En los últimos días del mes de octubre de este año, la cadena cárnica de la cual formamos parte, acordó concentrar esfuerzos para reducir el precio de algunos cortes de carne hasta que termine el año. Esta autorregulación propia de gremios que tienen como principio la responsabilidad social y la empatía necesaria para mirar más allá de las ganancias no es un acting (una simulación), es más bien un reflejo de la propia condición del productor, quien durante varias temporadas se ve expuesto no solo a los caprichos de la naturaleza con sus inundaciones o sequías, sino también a la irresponsabilidad de quienes inician incendios, a los que eligen el camino fácil del abigeo y el gran flagelo del secuestro y el narcotráfico.
La primera respuesta de muchos sectores políticos y movimientos que se autodenominan sociales es la errónea idea de intentar congelar los precios como si la suba de los mismos se tratase de un antojo de productores, agricultores, supermercadistas o la propia industria.
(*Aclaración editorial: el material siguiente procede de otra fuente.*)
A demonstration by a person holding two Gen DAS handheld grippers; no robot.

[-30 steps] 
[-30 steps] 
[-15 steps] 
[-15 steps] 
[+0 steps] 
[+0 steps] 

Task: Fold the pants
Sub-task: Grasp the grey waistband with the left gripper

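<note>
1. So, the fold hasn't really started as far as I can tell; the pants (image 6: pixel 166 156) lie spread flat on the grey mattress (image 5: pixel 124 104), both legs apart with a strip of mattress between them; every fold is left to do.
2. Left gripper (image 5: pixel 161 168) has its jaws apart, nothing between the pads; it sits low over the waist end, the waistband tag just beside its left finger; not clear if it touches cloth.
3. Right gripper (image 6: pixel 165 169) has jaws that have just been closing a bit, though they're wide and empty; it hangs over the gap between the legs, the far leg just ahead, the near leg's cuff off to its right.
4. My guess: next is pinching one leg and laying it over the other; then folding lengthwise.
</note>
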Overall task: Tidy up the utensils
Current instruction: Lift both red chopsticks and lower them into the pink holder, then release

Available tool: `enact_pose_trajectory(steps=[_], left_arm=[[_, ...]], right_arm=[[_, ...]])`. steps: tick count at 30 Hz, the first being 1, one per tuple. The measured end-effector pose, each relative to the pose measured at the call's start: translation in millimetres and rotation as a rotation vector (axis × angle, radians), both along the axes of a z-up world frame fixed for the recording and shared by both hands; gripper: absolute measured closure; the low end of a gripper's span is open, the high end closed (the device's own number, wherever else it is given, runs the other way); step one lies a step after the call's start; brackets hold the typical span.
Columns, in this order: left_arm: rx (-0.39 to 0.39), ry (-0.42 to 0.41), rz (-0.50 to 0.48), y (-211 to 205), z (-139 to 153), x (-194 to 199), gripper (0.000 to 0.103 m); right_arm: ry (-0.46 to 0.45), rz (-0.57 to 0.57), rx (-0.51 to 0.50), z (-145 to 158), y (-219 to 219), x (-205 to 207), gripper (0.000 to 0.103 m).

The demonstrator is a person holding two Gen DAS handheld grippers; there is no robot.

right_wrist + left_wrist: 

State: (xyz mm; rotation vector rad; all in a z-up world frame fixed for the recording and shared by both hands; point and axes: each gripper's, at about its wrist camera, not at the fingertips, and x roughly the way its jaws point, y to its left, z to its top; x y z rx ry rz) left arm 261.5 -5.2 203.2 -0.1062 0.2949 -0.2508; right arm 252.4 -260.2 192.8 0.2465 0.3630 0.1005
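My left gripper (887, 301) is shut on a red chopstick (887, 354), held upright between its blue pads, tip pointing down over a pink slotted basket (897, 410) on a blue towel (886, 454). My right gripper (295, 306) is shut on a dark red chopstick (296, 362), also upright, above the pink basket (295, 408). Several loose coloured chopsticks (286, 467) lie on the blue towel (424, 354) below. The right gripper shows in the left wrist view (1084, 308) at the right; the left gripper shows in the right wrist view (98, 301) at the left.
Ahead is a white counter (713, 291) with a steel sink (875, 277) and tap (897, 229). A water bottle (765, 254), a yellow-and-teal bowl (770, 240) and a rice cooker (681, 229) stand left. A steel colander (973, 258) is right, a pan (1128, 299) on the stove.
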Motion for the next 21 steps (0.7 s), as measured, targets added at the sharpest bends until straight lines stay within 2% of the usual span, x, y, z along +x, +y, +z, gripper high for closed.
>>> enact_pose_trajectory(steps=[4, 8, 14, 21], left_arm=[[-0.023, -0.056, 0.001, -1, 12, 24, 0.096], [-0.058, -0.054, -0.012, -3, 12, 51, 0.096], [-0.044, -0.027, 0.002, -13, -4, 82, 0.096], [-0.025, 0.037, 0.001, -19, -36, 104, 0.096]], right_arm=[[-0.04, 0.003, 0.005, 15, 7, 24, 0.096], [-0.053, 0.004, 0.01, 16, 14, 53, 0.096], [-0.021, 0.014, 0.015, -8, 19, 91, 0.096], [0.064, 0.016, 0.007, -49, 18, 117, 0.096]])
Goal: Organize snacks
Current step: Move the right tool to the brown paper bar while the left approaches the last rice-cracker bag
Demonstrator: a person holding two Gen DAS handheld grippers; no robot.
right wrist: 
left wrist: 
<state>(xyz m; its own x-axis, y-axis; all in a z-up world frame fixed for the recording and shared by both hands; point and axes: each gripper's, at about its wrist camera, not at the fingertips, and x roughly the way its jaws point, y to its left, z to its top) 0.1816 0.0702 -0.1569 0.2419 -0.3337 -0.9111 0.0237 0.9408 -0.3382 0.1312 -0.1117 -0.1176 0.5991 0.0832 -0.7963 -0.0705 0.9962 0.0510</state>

Esa idea intervencionista tan peligrosa y propia de quienes no conocen del trabajo y los procesos emprendedores, donde uno mismo es el único capitán/a de su destino económico, solo desalienta la inversión.
El control de precios nunca funcionó, y solo termina generando desabastecimiento e incluso la muerte de una empresa o industria si no logra adaptarse a esta política. Si lo que uno produce tiene un tope no flexible en su precio final llega un momento que ya no es negocio la producción, no se cubren los gastos operativos y no existen ganancias.
Es la producción y el desarrollo desde la iniciativa privada la que va a lograr estabilizar la economía pospandemia, así como la lucha contra la desigualdad de oportunidades para la ciudadanía. Pero esto es imposible concebir sin actores políticos que entiendan los factores, y que se comprometan a ser los articuladores de escenarios donde la seguridad jurídica y personal esté como bandera no solo en discursos, sino también en acciones claras y concretas, con objetivos viables y medibles.
Claramente la corrupción y el contrabando son uno de los principales flagelos que exponen al consumidor final y que sacrifican la producción nacional. Si esta lógica no origina un mínimo de nacionalismo que albergue una conciencia de proyección que no se pierda en la inmediatez de la ganancia fácil, nos encontramos en una guerra donde ponemos en riesgo la independencia económica de nuestro país.
Necesitamos apelar a valores que solidifiquen la protección a lo que Paraguay produce, buscando alternativas prácticas para quienes hoy le hacen el juego a los que eligen el camino corto e ilegal.
El contrato social por el cual cedemos algunas libertades y la administración de la fuerza exige una depuración del propio Estado, envuelto en una clase política desprestigiada que va dejando vía libre a esas figuras mesiánicas que llegan por debajo produciendo una grieta que enceguece y aturde. La solidaridad, el compromiso y el liderazgo de quienes producen con sus propias manos requieren del acompañamiento de todos los sectores para que Paraguay vuelque su estabilidad y potencial macroeconómico a todos sus ciudadanos.